As the owner of any gym or studio, the hiring process can make your business prosper or fail. Instructors are not only a reflection of a studio owner, but are also the reason clients pay money to train at a specific place. To hire someone who is underqualified, unprofessional or not personable can make the space feel cold and inadequate. The best instructors are competent, experienced professionals who are skilled, outgoing, welcoming and passionate about their craft. And Pilates is a craft, it is not a simple exercise routine. It is actually the foundation for all fitness programs. So when hiring a Pilates instructor, most importantly, they must be well-trained. Depending on what type(s) of Pilates classes your business is offering will determine the type of training a prospective instructor should have. There is a difference between Pilates mat training and Pilates apparatus training. The apparatus are large pieces of equipment and include the Tower, Cadillac, Wunda Chair, Barrel and the most popular, Reformer. Originally, a true Pilates training included all the apparatus and the matwork, there was no divide. A teacher was either trained comprehensively or not. To think about separating the mat from the machines was ludicrous. But then again, Pilates trainings did not cost thousands of dollars. Instead, there was an apprenticeship, and the trainee learned under a master. Today, there are Pilates training programs everywhere! And they can be a significant investment. Separate programs are now offered on the mat and the different apparatus. However, an instructor must first be certified to teach mat before pursuing training on any of the machines. Matwork is the basis for the method. A sufficient mat training should be around 100 hours and will cover basic anatomy, beginner, intermediate and advanced exercises with modifications and variations. Each apparatus training should also be between 100-300 hours depending on the piece of equipment. One or two day trainings are not acceptable.

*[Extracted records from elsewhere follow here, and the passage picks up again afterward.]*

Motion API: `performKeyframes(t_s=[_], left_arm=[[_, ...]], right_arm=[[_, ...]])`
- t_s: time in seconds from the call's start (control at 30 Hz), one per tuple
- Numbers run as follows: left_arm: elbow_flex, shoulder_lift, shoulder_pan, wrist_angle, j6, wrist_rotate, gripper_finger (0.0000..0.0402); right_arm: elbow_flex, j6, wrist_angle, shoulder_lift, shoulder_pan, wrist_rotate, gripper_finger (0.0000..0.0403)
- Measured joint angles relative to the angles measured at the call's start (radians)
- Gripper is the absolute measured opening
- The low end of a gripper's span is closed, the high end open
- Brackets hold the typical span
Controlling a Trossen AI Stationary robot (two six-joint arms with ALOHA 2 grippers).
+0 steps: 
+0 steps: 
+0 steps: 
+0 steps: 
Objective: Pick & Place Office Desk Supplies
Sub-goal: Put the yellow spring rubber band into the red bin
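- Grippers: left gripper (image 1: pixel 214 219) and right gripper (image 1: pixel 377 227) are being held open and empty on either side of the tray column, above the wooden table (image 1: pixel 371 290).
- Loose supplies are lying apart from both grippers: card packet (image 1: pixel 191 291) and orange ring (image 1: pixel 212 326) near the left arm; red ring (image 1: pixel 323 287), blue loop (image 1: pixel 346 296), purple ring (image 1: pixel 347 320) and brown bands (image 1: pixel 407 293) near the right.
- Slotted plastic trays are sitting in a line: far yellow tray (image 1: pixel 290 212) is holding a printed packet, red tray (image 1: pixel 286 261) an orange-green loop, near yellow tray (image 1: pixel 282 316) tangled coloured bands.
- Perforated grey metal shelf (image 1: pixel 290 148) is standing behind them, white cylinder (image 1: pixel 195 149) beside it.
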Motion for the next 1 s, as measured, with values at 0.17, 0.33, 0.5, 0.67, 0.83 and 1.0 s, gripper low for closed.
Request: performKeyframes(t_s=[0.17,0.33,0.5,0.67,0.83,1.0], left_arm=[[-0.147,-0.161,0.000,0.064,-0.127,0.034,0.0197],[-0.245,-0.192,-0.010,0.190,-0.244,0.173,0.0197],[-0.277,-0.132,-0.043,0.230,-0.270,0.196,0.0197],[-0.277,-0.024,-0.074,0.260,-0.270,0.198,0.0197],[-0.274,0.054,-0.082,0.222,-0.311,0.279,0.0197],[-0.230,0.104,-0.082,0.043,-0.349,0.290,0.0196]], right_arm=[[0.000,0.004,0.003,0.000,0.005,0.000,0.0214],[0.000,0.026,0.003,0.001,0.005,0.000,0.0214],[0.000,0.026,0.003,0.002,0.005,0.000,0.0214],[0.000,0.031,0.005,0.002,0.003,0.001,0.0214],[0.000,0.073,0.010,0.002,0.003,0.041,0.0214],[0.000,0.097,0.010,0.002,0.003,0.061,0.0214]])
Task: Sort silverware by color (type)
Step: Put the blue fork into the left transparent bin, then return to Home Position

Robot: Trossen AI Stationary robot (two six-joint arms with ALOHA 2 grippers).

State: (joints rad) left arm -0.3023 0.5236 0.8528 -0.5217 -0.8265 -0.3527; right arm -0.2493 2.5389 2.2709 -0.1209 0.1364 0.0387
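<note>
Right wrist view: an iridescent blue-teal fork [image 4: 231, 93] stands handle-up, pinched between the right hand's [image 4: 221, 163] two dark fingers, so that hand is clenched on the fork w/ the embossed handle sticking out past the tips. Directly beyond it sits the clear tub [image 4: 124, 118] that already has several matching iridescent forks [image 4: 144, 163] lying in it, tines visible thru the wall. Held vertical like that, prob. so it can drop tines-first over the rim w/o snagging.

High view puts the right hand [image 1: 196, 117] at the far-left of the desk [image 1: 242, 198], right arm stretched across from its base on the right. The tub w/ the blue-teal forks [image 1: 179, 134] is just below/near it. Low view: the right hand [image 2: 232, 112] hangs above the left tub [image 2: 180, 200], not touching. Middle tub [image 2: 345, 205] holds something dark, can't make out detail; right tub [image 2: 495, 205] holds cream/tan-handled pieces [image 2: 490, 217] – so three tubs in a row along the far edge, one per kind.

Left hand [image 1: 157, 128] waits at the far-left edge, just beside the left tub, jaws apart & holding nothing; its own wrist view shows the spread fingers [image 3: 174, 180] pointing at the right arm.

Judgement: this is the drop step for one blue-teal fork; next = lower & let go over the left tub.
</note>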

Aside from proper certifications and experience on paper, have the instructor teach a demo class. This will give you a sense of the instructor’s personality and style. They may be in excellent physical shape and have the knowledge or dance background, but can they teach? Can they make clients feel welcome? Knowledge is vital, but relating to people is key.
The format of a Pilates class is significant as well. The class should start with an introduction to Pilates style breathing (lateral breathing) along with a brief explanation of how to properly use core muscles. Look for cues such as “bring your navel in and up toward the spine,” “scoop your stomach,” “do not let your back arch off the mat.” Every Pilates class should be a full body workout. Upper and lower body work are interweaved throughout the class, in addition to the many Pilates exercises that work various muscle groups together.
Most importantly, is the instructor able to teach different levels in one mixed level class? Being capable to clearly and easily guide both beginners and advanced students simultaneously is an extremely valuable asset that a Pilates instructor must have. New clients should be able to perform all the exercises and advanced clients should not be bored and should always get an incredible, challenging workout. This is done by offering options to modify or advance each exercises, this way everyone in class can work at their own pace.
The hiring process for Pilates can be tedious and sometimes frustrating. It is very tough to find an instructor who meets all these characteristics including proper training. But in order to succeed, nothing less should be accepted. This is your business- it is worth being selective!